Stored records
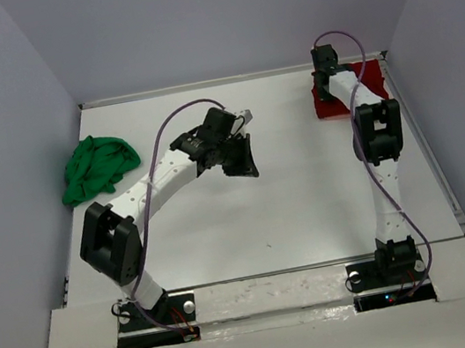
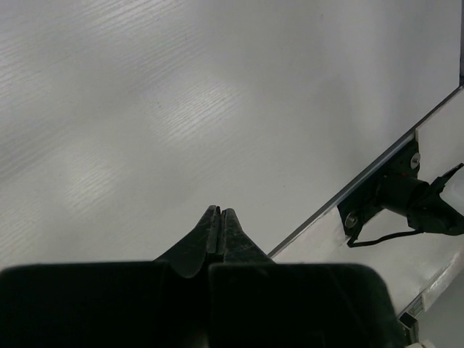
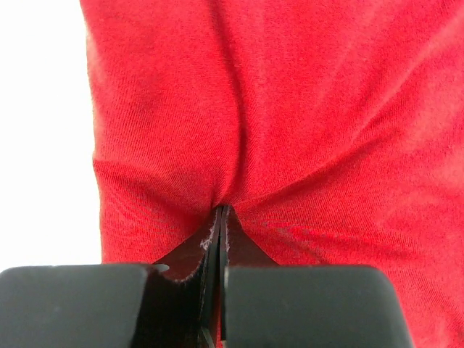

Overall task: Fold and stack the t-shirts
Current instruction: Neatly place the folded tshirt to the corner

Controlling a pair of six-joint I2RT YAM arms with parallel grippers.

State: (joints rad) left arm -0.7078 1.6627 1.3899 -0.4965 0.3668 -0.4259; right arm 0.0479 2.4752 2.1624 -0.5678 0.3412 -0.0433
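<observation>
The red t-shirt [image 1: 326,106] lies folded at the table's back right and fills the right wrist view [image 3: 290,109]. My right gripper [image 1: 325,80] points down onto it. Its jaws [image 3: 220,212] are shut, and the cloth puckers into the tips as if pinched. The green t-shirt [image 1: 97,165] lies crumpled at the left side of the table. My left gripper [image 1: 247,164] hangs above the bare middle of the table, shut and empty [image 2: 219,212]. The salmon pink t-shirt is out of view.
White walls close in the table on the left, back and right. A metal strip [image 1: 267,273] runs along the near edge in front of the arm bases. The right arm's base [image 2: 406,196] shows in the left wrist view.
</observation>
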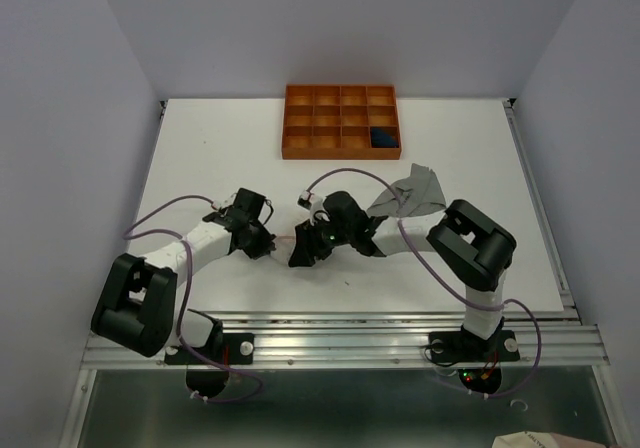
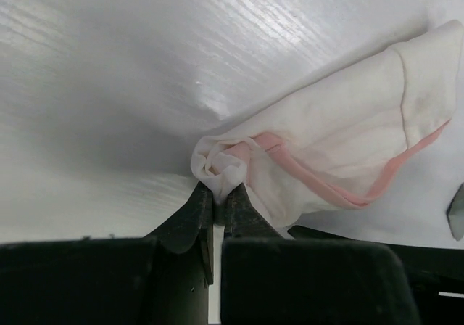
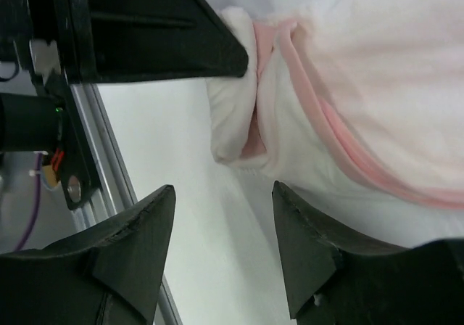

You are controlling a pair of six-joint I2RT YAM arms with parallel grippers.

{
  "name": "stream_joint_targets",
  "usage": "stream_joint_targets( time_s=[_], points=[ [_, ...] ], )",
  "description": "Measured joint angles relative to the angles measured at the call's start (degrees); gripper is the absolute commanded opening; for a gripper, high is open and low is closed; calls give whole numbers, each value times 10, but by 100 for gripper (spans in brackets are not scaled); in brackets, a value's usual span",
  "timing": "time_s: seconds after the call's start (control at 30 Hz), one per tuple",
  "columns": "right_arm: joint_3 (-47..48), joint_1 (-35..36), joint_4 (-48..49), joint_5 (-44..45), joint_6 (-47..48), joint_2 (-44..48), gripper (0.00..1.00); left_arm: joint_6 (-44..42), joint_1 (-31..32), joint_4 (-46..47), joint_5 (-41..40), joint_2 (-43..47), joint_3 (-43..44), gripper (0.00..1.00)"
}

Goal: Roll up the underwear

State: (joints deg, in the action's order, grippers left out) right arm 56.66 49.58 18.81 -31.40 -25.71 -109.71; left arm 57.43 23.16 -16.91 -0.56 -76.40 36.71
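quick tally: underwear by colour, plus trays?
Navy underwear: 1
Grey underwear: 1
Pink-white underwear: 1
Orange tray: 1
Total: 4

A robotics lab cell: plain walls [image 1: 70, 118], white table [image 1: 220, 158], aluminium rail frame [image 1: 340, 343].

pink underwear [image 2: 341, 144] cropped, grey underwear [image 1: 418, 188] part-hidden
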Motion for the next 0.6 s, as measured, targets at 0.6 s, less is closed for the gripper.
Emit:
stream_joint_targets(
  time_s=[0.6],
  points=[
    [-44, 154, -4, 222, 235, 98, 64, -25, 0, -255, -8, -103, 134, 0]
  ],
)
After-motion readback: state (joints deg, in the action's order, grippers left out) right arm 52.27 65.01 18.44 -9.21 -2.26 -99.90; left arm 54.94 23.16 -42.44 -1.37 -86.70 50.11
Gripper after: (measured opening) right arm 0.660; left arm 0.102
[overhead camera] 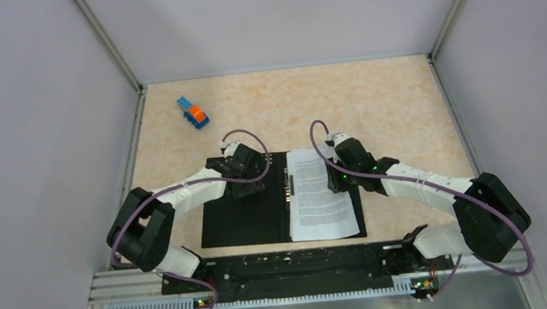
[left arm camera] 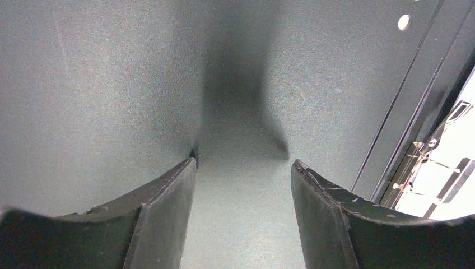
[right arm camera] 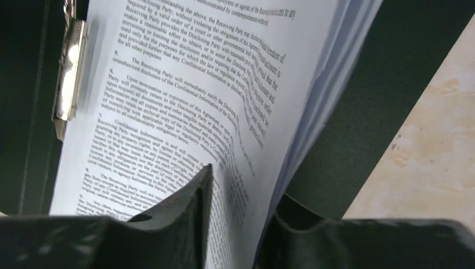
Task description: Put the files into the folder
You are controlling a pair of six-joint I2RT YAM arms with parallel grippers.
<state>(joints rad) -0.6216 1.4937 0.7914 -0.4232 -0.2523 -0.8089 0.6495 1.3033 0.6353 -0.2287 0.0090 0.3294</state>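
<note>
The files (overhead camera: 322,202) are white with black text, the folder (overhead camera: 242,217) black inside.

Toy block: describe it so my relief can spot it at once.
On the table, start at the open black folder in the near middle, papers on its right half. Look past its left half toward the far left corner: the toy block lies alone, the only small blue-and-orange thing.
</note>
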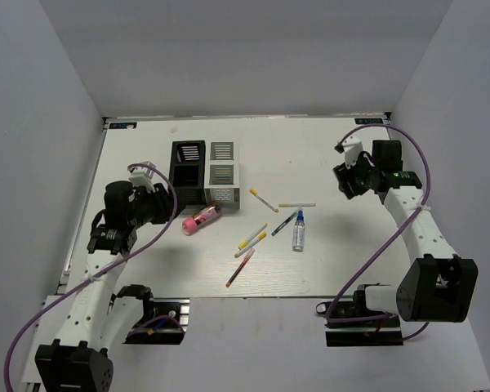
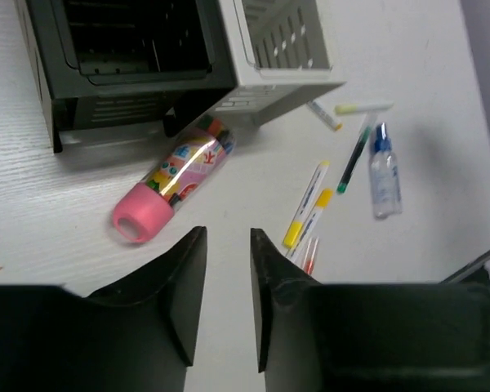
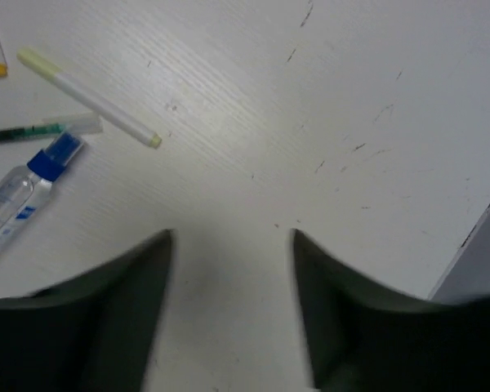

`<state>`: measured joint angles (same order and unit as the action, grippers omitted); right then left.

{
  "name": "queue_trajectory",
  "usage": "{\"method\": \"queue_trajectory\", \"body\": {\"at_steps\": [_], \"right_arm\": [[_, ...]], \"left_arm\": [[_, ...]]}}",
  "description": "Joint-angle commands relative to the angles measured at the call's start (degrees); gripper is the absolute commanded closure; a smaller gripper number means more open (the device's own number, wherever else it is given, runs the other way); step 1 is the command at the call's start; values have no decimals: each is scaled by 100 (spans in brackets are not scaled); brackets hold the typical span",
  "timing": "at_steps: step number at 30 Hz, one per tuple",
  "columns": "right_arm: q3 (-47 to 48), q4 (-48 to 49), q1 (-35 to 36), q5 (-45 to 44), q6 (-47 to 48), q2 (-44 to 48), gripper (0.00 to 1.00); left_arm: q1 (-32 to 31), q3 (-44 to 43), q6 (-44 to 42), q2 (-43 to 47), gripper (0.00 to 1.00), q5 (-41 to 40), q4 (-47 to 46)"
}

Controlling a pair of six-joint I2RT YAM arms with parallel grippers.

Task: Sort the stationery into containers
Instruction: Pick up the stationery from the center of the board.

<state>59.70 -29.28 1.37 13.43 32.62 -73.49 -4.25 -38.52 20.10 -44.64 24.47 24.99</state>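
Left gripper parted, pink cylinder just beyond

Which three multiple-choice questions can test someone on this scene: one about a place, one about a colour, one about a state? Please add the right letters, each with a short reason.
1. Where does the pink tube lie?
A. On the table, beside the black organiser
B. Inside the black organiser
C. Hanging over the table's edge

2. What colour is the cap of the clear bottle?
A. Red
B. Blue
C. Yellow

3. In what state is the left gripper?
A. Shut on a pen
B. Shut on the bottle
C. Open and empty

Answers:
1 A: the tube lies flat on the table, close to the organiser's base.
2 B: the cap shows blue in both wrist views.
3 C: its jaws stand apart, with only table between them.
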Motion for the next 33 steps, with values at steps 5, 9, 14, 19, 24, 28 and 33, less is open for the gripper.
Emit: {"method": "queue_trajectory", "body": {"at_steps": [5, 9, 14, 19, 24, 28, 33], "right_arm": [[-143, -377, 13, 476, -54, -7, 76], [-56, -421, 13, 643, -54, -174, 17], [225, -588, 13, 827, -72, -481, 17], [323, -570, -5, 828, -63, -613, 15], [323, -579, 4, 810, -63, -666, 15], [305, -579, 4, 802, -72, -710, 15], [305, -605, 13, 766, -54, -745, 15]], "left_arm": [[-67, -59, -427, -589, 37, 506, 226], [-137, -401, -673, -1186, 25, 559, 286], [-471, -648, -946, -2004, 23, 271, 139], [-734, -332, -1069, -2057, 23, 32, -617], [-1095, -139, -1210, -2312, 22, -653, -996], [-1306, -85, -1437, -2557, 23, -1319, -1322], [-1508, 126, -1640, -2620, 23, -1840, -1611]]}}
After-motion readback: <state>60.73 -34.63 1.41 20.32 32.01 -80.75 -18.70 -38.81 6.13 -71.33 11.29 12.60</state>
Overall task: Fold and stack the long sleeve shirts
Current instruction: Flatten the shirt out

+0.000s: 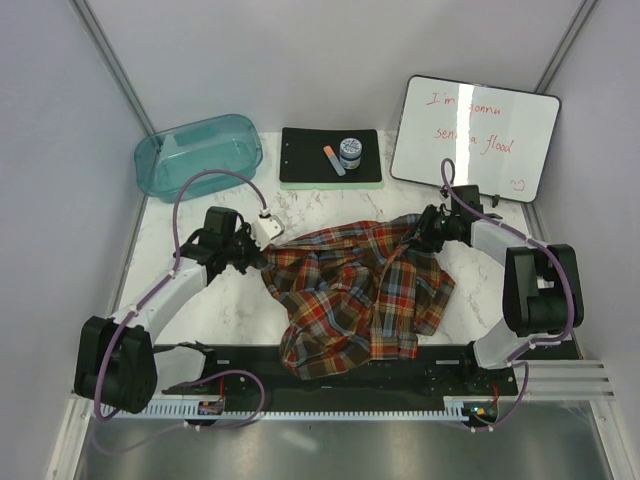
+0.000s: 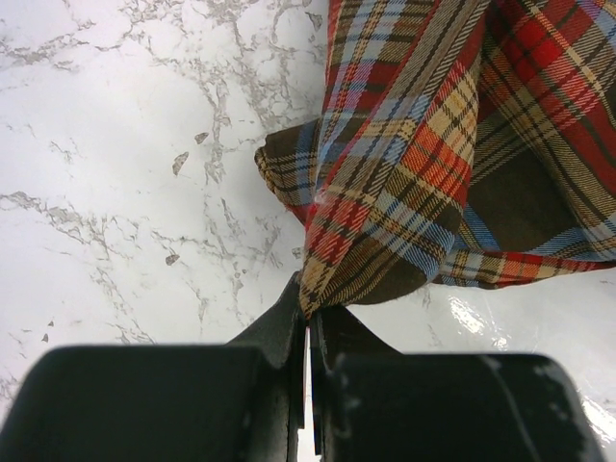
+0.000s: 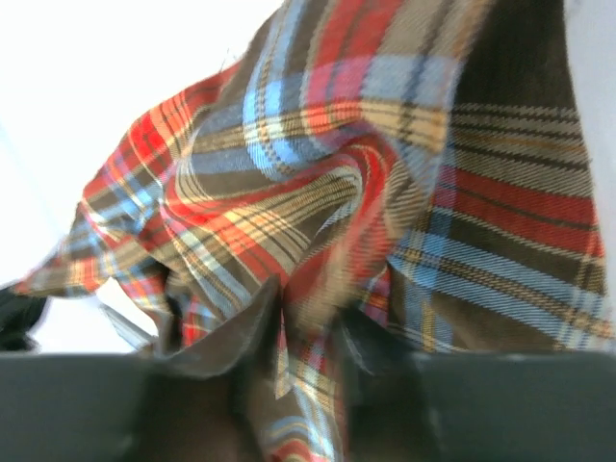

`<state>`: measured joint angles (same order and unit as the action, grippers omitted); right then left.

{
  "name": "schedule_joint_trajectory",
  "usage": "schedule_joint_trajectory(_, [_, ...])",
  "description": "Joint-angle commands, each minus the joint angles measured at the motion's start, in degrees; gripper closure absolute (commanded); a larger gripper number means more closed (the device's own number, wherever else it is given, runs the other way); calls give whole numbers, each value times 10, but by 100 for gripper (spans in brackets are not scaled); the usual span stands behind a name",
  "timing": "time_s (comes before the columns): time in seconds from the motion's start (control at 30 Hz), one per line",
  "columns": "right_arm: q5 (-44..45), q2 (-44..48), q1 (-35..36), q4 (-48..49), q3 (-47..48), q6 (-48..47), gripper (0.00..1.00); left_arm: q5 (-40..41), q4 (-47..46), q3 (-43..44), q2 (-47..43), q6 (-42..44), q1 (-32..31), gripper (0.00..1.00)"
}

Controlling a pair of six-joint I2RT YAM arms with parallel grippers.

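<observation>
Plaid shirt [image 1: 350,295] bunched mid-bench [image 1: 225,315], near hem over the front rail [image 1: 440,375], left hand [image 1: 250,255] clenched on its left edge, right hand [image 1: 418,235] grasping its far-right fold, teal tub [image 1: 215,165] back-left, jar [image 1: 350,152] and marker [image 1: 334,160] on black pad [image 1: 305,150] behind

The flannel shirt [image 1: 350,295] is checked in red, orange, brown and blue-grey plaid (thin cream lines are seen up close). The counter [image 1: 330,205] is patterned as white marble with grey veins. The tub [image 1: 200,152] is tinted translucent teal. Red writing is carried by the whiteboard [image 1: 475,135]. The left claw [image 2: 310,332] and right claw [image 3: 308,322] are finished black.
</observation>
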<state>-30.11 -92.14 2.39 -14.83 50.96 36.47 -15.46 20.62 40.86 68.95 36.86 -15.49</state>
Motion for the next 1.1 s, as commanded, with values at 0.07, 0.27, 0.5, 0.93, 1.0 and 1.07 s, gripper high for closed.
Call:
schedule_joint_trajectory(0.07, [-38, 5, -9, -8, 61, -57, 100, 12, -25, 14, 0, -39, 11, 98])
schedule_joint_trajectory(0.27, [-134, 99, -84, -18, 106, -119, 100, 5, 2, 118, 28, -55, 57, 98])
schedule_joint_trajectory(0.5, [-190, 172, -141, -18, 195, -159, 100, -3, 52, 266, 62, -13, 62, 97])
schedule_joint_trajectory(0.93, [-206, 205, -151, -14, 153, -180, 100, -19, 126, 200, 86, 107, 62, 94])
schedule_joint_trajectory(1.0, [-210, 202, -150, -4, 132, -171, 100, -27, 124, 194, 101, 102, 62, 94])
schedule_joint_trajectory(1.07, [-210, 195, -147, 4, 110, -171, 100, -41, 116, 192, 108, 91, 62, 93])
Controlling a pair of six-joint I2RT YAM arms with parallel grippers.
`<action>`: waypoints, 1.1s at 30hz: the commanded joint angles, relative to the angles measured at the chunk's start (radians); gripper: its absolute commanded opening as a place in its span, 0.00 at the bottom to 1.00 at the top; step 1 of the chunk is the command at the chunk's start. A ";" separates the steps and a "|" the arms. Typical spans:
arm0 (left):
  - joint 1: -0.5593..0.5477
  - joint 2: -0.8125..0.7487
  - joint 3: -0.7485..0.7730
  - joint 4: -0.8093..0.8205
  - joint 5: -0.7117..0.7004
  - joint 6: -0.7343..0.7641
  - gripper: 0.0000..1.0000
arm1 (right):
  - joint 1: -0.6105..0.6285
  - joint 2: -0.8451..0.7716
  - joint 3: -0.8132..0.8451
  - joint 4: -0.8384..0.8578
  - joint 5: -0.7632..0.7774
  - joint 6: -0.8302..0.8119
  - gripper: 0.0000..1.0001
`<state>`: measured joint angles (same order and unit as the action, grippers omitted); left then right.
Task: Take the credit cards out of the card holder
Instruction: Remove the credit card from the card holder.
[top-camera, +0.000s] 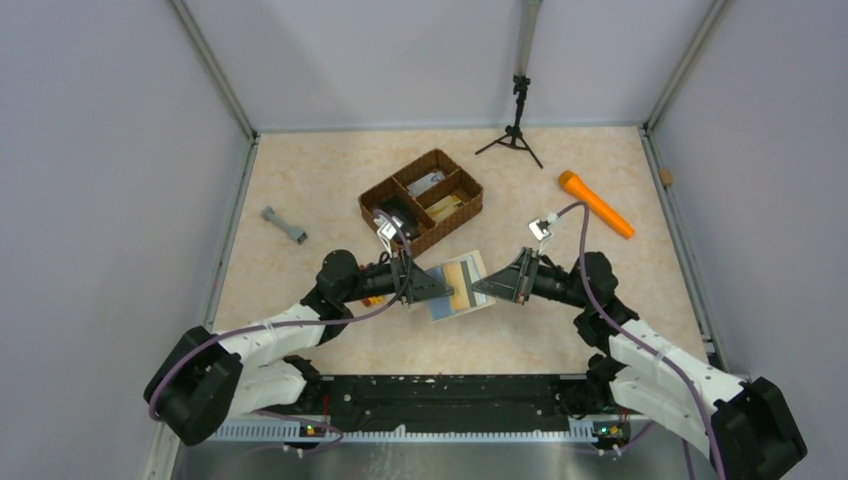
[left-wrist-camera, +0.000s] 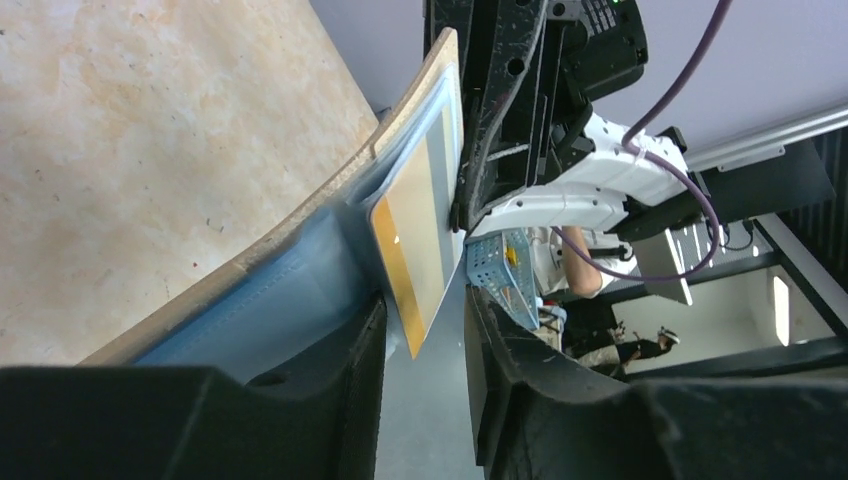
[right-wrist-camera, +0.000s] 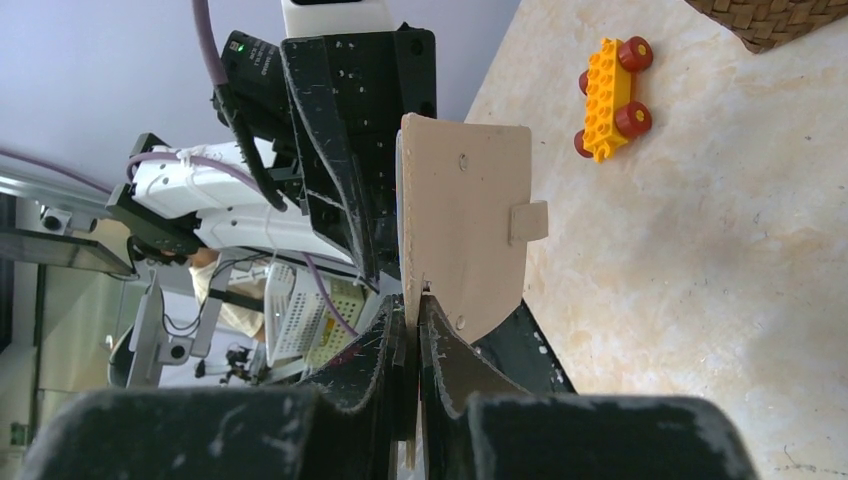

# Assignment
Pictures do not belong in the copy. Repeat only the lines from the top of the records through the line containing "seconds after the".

# Written answer
Overall task: Fold and stack the t-shirts
Current instruction: Neatly place the folded tshirt to the corner

Controlling a pair of six-joint I2RT YAM arms with parallel grippers.

State: (joints rad) left arm -0.7078 1.6627 1.3899 -0.4965 0.3668 -0.4259; right arm 0.0479 2.4752 2.1624 -0.5678 0.3412 -0.0433
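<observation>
The red t-shirt [image 1: 326,106] lies folded at the table's back right and fills the right wrist view [image 3: 290,109]. My right gripper [image 1: 325,80] points down onto it. Its jaws [image 3: 220,212] are shut, and the cloth puckers into the tips as if pinched. The green t-shirt [image 1: 97,165] lies crumpled at the left side of the table. My left gripper [image 1: 247,164] hangs above the bare middle of the table, shut and empty [image 2: 219,212]. The salmon pink t-shirt is out of view.
White walls close in the table on the left, back and right. A metal strip [image 1: 267,273] runs along the near edge in front of the arm bases. The right arm's base [image 2: 406,196] shows in the left wrist view.
</observation>
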
You are controlling a pair of six-joint I2RT YAM arms with parallel grippers.

{
  "name": "stream_joint_targets",
  "usage": "stream_joint_targets( time_s=[_], points=[ [_, ...] ], )",
  "description": "Measured joint angles relative to the angles measured at the call's start (degrees); gripper is the absolute commanded opening; for a gripper, high is open and low is closed; calls give whole numbers, each value times 10, but by 100 for gripper (spans in brackets are not scaled); in brackets, a value's usual span",
  "timing": "time_s: seconds after the call's start (control at 30 Hz), one per tuple",

The exercise requires no more work.